The race to the 2016 presidential election is going strong, there is a lot of talk and the general public opinion is up for grabs. The data for the endeavor below is being pulled from the Twitter Streaming API and I have scheduled new data to be pulled every 6 hours as we reach closer to the election day. The code runs periodically on a DigitalOcean cloud server running Ubuntu 16.04.1x64 and Python 3.5.

The dataset at the time this article was published comprised of 16,232 tweets about Hillary Clinton and Donald Trump. Even though the code walkthrough and the tables are snapshot in time, the visualisations will keep updating automatically as we keep getting new tweets.

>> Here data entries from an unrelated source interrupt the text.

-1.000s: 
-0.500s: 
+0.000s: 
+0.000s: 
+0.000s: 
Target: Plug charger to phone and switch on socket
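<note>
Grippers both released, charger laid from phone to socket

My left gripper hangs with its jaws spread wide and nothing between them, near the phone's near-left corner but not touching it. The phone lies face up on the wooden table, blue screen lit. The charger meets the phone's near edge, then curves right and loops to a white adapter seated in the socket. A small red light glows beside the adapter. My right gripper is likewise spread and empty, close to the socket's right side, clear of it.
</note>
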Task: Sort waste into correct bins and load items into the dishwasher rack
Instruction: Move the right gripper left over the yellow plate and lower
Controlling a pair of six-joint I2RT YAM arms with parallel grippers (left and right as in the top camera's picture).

Watch this space!

Let's load up the data do some exploration.

In [2]:

#importing from Twitter API/JSON dump
import pandas as pd
import numpy as np
tweets = pd.read_csv("/Users/Guneet/TwitterScrape/tweets.csv")
tweets.head(2)

Out[2]:

	id	retweet_count	text	user_description	id_str	user_name	user_location	polarity	geo	subjectivity	user_followers	user_created	coordinates	created	user_bg_color
0	1	0	I love watching the Clinton News Network actin...	Conservative. Constitutionalist. Common sense....	764025773069967360	Regula_Iuris	United States	0.25	NaN	0.3	118	2015-12-06T03:11:29	NaN	2016-08-12T09:08:33	C0DEED
1	2	0	RT @DrJillStein: Clinton, Obama, Pelosi & ...	Redstone Tutorial Let's plays \| Making things ...	764025773644623872	Anikidomo	NY	0.00	NaN	0.0	5499	2007-10-31T13:38:00	NaN	2016-08-12T09:08:34	000000

Here are some of the columns of interest in the data:

id_str – the id of the tweet on Twitter.

user_location – the location the tweeter specified in their Twitter bio.

user_name – the Twitter username of the tweeter.

polarity – the sentiment of the tweet, from -1, to 1. 1 indicates strong positivity, -1 strong negativity.

created – when the tweet was sent.

user_description – the description the tweeter specified in their bio.

user_created – when the tweeter created their account.

user_follower – the number of followers the tweeter has.

text – the text of the tweet.

subjectivity – the subjectivity or objectivity of the tweet. 0 is very objective, 1 is very subjective.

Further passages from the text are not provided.